(Question might have some over explanation of things but it’s just to clear the vision, any moderator can delete or edit. Thanks)
the question is a mix of “how you do” and “is there any thing related in Erlang or Elixir”
As we all (most people) have their application deployed on Servers, which are not our own systems but we have bought them online and use them as servers.
In our case, we are using Hetzner, it’s good.
Question: We were using Nagios for monitoring the RAID and HDD errors, as the servers are on RAID6, and it’s LSI RAID Controller. In Nagios for RAID it was a mega_sas_raid plugin and for HDD errors it was SMART monitoring plugin. It worked good, we never had such issue of RAID and HDD errors but notification was setup and everything was fine. Nagios is a very expensive to use, I want to build something of my own, But as for RAID and HDD errors, eventually, you want to go inside of server first and then you can do any operations,
Can anyone please guide me with their ways of handling those things? what tools do they use? and what tools are good for such things?
Or In Elixir/Erlang, is there any way to do or build such things?
If this is mission critical for you by any means, stick to a paid software/service that is mature and battleproof!
I’m not sure if there are any alternatives to nagios. The Ops from my company love it and are glad to have it, but well, our customers pay us to look at the nagios they pay as well, so its a no-cost for us
Also I have no idea where I’d start to implement it if I tryed it using BEAM, but probably it were just a NIF or Portwrapper to some driver calls. Perhaps you are lucky and SMART info is available under /proc somewhere?

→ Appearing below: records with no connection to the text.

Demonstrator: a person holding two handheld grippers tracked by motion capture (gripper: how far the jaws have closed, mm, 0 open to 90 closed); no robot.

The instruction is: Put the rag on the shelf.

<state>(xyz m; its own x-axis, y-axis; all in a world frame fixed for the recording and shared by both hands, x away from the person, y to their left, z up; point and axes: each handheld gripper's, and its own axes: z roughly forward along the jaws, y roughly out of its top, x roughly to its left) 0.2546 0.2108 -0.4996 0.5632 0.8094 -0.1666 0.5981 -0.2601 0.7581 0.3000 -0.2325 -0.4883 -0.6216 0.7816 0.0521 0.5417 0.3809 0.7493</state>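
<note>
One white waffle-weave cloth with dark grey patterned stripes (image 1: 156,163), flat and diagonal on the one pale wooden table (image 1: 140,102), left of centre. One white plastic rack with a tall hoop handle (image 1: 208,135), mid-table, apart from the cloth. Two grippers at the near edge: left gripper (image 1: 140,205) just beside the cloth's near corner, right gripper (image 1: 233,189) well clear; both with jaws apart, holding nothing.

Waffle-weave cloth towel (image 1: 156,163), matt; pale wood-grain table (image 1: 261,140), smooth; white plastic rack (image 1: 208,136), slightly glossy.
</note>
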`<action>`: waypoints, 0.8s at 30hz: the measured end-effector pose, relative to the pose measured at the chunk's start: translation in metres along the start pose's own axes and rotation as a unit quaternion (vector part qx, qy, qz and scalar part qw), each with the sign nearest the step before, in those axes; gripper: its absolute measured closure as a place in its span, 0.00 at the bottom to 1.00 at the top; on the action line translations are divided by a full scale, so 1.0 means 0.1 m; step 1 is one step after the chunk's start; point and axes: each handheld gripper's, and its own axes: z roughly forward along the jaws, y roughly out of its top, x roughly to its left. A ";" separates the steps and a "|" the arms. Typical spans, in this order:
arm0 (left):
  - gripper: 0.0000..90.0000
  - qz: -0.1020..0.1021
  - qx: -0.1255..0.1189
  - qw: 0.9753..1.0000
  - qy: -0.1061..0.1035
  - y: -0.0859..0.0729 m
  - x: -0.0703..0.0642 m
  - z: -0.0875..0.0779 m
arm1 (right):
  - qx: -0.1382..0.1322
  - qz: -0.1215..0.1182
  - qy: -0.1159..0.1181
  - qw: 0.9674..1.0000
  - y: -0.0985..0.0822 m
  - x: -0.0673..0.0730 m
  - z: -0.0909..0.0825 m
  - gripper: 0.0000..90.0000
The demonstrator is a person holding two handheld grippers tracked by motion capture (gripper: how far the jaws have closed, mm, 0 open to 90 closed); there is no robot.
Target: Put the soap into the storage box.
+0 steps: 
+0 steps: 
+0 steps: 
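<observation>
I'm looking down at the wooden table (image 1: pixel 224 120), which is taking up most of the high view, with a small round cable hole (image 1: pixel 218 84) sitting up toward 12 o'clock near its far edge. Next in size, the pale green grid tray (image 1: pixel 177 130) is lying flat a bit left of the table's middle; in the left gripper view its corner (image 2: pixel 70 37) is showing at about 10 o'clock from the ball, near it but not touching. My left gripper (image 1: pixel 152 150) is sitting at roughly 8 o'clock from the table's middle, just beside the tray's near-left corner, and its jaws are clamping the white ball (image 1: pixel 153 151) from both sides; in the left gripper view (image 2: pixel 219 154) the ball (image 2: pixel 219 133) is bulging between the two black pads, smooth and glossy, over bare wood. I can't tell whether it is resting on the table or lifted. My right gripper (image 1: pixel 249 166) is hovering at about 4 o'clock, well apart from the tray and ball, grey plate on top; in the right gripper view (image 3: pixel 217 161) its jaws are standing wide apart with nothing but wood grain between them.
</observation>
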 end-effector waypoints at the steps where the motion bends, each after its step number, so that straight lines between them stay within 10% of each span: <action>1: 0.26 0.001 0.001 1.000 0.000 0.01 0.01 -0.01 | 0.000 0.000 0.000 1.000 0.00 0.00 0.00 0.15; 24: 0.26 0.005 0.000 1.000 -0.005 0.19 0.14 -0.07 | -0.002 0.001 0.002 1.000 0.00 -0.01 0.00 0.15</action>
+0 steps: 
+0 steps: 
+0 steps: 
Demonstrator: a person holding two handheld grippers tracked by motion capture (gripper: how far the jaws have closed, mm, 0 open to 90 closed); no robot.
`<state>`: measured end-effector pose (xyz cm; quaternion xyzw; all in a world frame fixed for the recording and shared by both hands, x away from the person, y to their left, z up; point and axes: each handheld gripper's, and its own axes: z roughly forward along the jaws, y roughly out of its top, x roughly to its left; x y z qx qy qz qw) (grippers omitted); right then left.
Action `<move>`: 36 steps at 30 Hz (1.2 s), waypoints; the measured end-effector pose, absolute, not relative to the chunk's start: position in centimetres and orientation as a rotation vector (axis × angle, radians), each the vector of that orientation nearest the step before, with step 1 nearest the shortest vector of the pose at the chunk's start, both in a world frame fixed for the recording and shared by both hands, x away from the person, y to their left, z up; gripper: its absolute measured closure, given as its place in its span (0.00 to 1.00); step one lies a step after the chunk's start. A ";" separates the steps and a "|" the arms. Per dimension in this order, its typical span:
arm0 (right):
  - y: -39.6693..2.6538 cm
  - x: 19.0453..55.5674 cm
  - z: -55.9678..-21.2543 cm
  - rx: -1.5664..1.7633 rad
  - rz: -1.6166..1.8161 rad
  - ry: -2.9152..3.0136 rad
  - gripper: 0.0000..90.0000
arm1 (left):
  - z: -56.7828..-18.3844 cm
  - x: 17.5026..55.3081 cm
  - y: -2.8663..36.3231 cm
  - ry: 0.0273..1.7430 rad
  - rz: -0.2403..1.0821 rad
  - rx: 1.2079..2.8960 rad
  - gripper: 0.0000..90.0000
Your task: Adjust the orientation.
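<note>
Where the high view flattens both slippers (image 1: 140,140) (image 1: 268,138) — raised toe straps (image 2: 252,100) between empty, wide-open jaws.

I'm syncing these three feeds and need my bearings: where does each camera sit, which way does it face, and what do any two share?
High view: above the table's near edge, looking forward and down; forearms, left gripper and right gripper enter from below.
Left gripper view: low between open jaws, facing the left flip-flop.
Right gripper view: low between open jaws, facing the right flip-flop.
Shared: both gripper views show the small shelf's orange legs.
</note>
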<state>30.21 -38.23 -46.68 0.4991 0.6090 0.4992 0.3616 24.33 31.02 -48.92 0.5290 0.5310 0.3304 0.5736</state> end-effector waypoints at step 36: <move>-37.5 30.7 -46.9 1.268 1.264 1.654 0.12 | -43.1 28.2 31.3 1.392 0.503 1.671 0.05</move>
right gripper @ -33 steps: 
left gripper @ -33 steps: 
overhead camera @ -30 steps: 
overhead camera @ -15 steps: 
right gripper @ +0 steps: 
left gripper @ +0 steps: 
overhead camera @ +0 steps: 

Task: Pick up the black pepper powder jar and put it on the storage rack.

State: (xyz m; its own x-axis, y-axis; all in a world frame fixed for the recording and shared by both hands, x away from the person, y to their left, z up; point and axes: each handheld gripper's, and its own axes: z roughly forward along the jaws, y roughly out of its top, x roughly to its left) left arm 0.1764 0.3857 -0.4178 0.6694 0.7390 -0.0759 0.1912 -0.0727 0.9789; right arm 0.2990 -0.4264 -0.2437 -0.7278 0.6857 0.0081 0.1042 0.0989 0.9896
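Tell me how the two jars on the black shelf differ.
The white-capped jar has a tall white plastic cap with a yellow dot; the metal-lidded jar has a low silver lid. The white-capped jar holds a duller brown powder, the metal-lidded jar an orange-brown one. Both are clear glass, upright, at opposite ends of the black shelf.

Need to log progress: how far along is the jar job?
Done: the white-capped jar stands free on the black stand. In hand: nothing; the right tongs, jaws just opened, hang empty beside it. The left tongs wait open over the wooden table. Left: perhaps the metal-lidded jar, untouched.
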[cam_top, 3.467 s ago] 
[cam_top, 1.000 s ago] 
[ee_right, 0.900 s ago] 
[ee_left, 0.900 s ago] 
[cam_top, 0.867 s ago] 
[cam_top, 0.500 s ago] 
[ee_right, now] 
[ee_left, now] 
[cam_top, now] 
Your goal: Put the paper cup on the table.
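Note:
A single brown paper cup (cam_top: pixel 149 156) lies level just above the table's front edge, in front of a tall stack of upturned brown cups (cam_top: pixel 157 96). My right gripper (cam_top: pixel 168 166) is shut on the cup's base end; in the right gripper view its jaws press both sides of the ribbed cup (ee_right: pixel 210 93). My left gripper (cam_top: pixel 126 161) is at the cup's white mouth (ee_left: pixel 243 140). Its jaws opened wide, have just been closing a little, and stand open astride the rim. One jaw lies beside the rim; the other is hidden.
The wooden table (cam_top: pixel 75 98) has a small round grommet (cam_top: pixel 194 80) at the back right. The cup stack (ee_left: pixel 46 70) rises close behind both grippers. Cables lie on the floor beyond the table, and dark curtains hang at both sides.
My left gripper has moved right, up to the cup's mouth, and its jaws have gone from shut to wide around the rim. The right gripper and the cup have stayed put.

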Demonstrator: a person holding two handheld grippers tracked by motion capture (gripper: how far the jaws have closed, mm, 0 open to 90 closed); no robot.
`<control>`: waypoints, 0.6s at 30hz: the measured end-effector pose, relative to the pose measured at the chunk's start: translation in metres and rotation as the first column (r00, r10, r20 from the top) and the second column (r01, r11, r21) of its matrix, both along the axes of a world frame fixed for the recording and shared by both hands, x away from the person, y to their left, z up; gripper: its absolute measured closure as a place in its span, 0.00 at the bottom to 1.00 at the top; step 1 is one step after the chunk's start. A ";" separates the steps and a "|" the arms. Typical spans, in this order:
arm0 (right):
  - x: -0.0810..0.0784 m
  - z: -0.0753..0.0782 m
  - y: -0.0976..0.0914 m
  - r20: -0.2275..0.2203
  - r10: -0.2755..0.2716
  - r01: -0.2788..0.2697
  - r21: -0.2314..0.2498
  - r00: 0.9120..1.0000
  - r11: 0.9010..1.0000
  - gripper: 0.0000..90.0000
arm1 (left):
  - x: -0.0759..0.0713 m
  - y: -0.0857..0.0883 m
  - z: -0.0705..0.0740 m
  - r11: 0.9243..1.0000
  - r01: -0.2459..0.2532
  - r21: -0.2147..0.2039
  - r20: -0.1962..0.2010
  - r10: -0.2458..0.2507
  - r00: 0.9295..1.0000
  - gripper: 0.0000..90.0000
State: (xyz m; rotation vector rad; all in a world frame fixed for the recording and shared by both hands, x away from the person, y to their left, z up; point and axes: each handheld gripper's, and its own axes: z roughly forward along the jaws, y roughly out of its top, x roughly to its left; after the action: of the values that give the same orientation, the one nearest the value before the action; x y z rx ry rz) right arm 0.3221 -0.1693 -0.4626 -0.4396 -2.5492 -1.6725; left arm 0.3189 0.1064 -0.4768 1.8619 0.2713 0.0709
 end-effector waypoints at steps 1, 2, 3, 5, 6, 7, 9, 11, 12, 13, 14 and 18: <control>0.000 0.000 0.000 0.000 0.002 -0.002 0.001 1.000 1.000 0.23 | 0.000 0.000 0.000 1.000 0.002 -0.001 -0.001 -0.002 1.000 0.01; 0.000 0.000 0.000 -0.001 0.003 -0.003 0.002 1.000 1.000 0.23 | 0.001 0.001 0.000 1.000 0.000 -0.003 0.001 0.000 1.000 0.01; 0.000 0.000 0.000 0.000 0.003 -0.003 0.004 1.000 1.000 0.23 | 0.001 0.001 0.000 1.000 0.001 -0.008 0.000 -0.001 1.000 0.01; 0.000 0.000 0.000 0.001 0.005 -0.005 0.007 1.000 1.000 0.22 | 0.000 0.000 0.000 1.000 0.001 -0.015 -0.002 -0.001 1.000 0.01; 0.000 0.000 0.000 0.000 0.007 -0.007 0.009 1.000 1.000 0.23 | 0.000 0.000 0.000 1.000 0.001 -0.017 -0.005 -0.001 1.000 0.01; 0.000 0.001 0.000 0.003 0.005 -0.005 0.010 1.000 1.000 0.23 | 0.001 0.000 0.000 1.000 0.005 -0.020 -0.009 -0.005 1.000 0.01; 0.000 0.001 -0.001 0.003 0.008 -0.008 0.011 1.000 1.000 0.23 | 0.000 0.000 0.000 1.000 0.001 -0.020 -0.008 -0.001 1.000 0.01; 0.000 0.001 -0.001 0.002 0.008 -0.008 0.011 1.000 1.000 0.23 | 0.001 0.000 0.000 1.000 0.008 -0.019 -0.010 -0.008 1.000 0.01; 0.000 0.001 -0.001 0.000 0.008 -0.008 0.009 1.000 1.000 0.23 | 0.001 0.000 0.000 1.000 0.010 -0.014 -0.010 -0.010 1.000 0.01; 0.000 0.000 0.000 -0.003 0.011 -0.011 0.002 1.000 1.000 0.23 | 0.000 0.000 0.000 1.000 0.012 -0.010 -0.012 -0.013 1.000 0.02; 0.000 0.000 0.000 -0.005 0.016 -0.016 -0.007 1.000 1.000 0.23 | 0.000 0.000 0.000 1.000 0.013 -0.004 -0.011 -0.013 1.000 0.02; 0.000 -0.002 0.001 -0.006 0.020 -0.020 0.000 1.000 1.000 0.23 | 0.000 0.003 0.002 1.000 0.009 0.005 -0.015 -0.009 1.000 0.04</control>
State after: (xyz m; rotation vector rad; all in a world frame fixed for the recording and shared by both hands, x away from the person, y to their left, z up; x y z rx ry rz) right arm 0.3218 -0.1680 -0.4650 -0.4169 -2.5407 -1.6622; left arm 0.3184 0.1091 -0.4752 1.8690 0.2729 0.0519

It can depend on what vendor your hardware is, but if it’s a LSI controller you’re probably not using Dell hardware where you could just query the BMC through iDRAC. In some hardware cases you may also be able to query via SNMP and/or emit SNMP traps.
For our LSI controllers, we do as mentioned above - have a script / agent that runs on each host every X minutes that queries and parses lsscsi / lshw then writes the info to that hosts metrics endpoint to be collected by our monitoring system.
If you’re using mdadm, you might as well use mdadm --monitor. It will either send you an e-mail, or run an arbitrary command in case any “interesting” events come up. Check man 5 mdadm.conf for email and program.